Writing is a way to break through that.
It is a way to take a thought, maybe something that has been bouncing around in the back of my head, and expand on it in a sustained way.
Writing becomes a way to push aside every other thought to give precedence to thoughts I want.
Now, I do meditate and I have done so for years, but at times my thinking can run away from me, and typing is a way to bring presence to my mind in a way meditation can’t.
I find that typing allows me to follow one thought longer because it slows down my thinking, whereas with longhand writing, my thinking becomes quicker and jumps around more.
How Writing Through AI Limits Your Own Voice and Mind
What I’ve seen in my own mind with the stuff I’ve used ChatGPT for is that the thinking is limited to the prompting—thinking through how to structure the prompt to get me what I want.

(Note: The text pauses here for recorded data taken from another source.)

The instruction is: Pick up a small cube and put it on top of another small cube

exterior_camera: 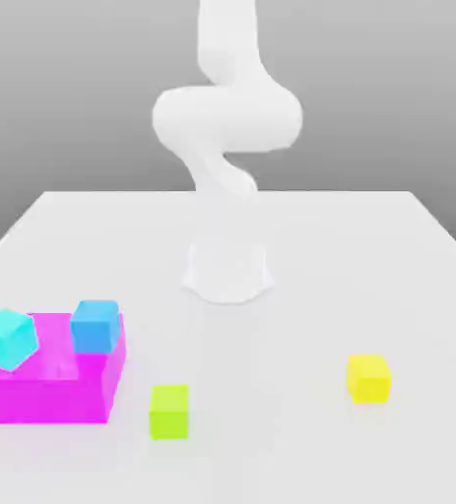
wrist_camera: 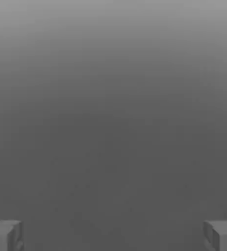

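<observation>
The gripper (wrist_camera: 113, 236) is wide open and empty; picking up has yet to begin. Next, the arm (exterior_camera: 228, 118) likely must reach down to the lime cube (exterior_camera: 169, 411), on the white table (exterior_camera: 271, 458) just beside the magenta block (exterior_camera: 52, 396). The cyan cube (exterior_camera: 7, 340) is tilted at the block's edge, in the exterior view's left. Grey backdrop (exterior_camera: 94, 98) behind.

Arm (exterior_camera: 228, 118): white all over, smooth shell, only faint grey shading at the curves. Joint housings were fat and rounded, the big one like a wide capsule with bulging ends. Link below it narrowed, soft-edged. Base (exterior_camera: 228, 276) was white too, flared at the foot, rounded front rim. Fingers (wrist_camera: 1, 238) were dark grey, blocky, with bevelled edges and uneven, notched inner faces.
</observation>
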Action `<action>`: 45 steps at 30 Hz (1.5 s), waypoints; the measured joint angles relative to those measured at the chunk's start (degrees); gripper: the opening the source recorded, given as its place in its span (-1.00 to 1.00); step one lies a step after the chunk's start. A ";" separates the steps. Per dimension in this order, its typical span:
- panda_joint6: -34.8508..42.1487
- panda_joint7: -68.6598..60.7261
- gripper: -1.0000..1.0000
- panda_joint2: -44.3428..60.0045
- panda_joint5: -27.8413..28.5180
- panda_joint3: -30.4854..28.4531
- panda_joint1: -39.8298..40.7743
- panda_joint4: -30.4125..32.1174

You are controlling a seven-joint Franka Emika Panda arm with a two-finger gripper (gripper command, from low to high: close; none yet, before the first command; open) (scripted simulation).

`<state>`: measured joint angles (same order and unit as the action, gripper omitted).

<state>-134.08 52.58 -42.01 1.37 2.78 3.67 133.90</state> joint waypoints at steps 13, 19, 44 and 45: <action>-12.00 35.40 0.00 20.51 7.24 11.67 17.47 11.06; -17.43 51.20 0.00 29.85 10.12 13.91 22.83 16.08; -40.19 80.96 -1.00 59.61 14.27 2.64 17.44 22.96; -40.19 80.96 -1.00 59.61 14.27 2.64 17.44 22.96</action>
<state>-174.27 133.54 17.60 15.64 5.42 21.11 156.86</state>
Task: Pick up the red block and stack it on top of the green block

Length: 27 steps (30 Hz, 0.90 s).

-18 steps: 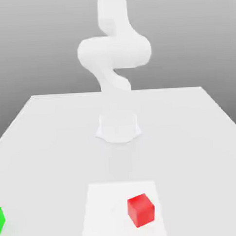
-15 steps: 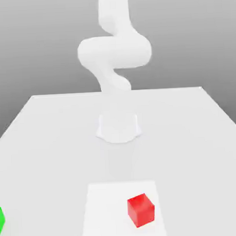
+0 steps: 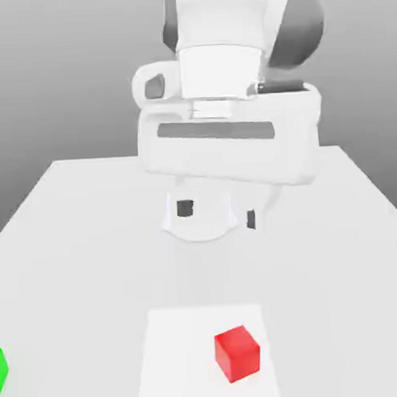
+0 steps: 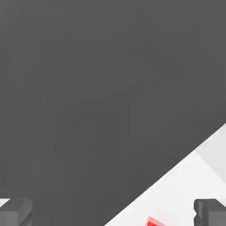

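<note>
White table (image 3: 89,232) bears red block (image 3: 237,354), green block (image 3: 1,369).

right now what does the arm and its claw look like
The arm is smooth, rounded glossy white with grey shading at the joints. The claw has a broad white housing with a dark grey slot across its front and two small dark grey fingertips.

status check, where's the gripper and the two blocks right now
Gripper open, empty, hanging above the table. Red block untouched on the white square patch; green block at exterior view's left edge. Nothing between gripper and red block.
</note>
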Each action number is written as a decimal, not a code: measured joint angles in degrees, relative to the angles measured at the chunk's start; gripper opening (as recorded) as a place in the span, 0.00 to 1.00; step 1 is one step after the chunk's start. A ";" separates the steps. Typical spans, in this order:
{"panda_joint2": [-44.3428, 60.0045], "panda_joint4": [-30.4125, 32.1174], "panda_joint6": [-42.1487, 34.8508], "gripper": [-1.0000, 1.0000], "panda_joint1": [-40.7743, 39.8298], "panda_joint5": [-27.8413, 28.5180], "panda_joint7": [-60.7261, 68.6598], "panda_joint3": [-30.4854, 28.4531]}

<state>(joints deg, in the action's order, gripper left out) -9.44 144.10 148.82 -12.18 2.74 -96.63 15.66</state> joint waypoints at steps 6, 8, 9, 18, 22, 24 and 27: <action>10.73 3.56 4.91 0.50 0.03 2.14 -15.69 0.96; 14.23 4.75 6.56 0.50 0.73 2.32 -20.54 0.66; 16.09 5.05 7.62 0.50 0.81 2.79 -22.51 0.58; 27.78 3.69 16.81 0.00 5.54 9.91 -29.47 -5.57; 27.89 3.67 16.93 0.00 5.45 10.17 -29.71 -5.53; 24.79 4.21 14.43 0.00 4.19 7.86 -27.98 -3.78; 18.80 5.23 9.62 0.00 3.01 3.37 -24.64 -1.65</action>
<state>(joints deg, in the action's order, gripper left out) 9.35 149.32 158.45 -9.17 6.11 -121.27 14.00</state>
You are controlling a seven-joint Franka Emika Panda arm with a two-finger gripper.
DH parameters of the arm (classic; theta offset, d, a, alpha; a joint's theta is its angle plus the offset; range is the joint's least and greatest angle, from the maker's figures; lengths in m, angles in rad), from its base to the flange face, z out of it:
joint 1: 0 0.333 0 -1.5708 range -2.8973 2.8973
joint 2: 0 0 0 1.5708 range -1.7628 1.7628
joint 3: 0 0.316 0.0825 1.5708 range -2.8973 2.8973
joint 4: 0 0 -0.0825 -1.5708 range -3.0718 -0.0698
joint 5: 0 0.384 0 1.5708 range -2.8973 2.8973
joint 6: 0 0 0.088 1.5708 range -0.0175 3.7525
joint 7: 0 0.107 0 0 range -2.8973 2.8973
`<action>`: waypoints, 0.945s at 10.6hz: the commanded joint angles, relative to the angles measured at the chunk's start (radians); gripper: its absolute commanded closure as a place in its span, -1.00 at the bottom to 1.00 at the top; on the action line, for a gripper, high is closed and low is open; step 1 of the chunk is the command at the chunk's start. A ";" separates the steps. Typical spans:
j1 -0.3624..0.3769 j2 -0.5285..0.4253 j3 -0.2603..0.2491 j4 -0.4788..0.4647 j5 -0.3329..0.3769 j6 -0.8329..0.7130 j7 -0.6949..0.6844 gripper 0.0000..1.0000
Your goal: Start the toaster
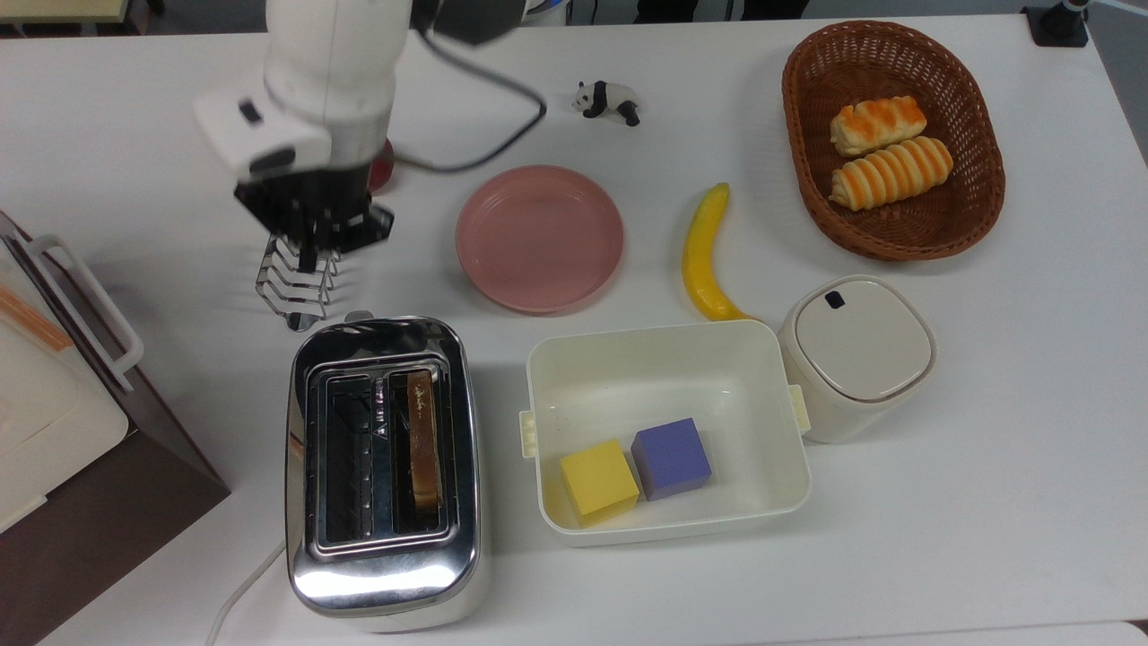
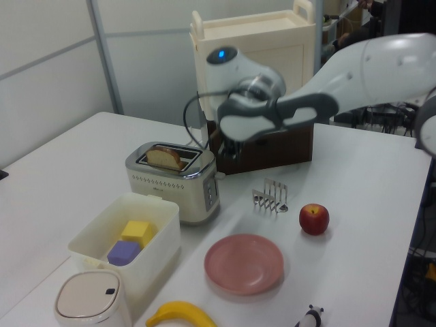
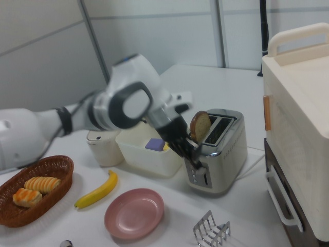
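Observation:
The chrome toaster [image 1: 381, 467] stands at the front of the table in the top view, white cord trailing off its near end. A slice of toast [image 2: 163, 158] sticks up out of one slot, also seen as toast [image 3: 199, 126] in the right view. My gripper [image 1: 308, 258] hangs shut above the table, past the toaster's lever end and over the wire rack, touching neither. In the left view the gripper [image 2: 228, 150] is raised behind the toaster [image 2: 174, 184]. In the right view the gripper [image 3: 194, 156] overlaps the toaster's [image 3: 221, 149] end panel.
A wire toast rack [image 1: 294, 292] sits just beyond the toaster. Pink plate [image 1: 539, 238], banana [image 1: 702, 256], white tub [image 1: 665, 350] with two cubes, lidded canister [image 1: 856, 354], bread basket [image 1: 892, 139], panda [image 1: 607, 99] and apple [image 2: 314, 219] surround it. A boxy appliance [image 1: 54, 395] stands at the top view's left.

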 commanded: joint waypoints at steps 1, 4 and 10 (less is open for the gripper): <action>0.035 -0.137 0.017 -0.038 0.027 -0.090 -0.011 1.00; 0.055 -0.249 0.015 -0.019 0.139 -0.220 -0.018 1.00; 0.055 -0.359 0.006 -0.019 0.310 -0.346 -0.033 1.00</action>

I find myself refining the prompts based on the output given to me, adding things or changing things around.
But what about thinking through what ChatGPT has produced?
That certainly depends on what use I have for that information, but it seems like more of the time there is no thought after the prompt.
In using it to create more SEO-friendly content this weekend, the thinking is limited to the input, but the content generated by ChatGPT is skimmed. One could argue that by not learning SEO and relying on ChatGPT, I’ve freed up my labor to focus on things that matter to me, but there is a heaviness to this idea.
How much of me am I giving up?
How much of my thinking am I losing?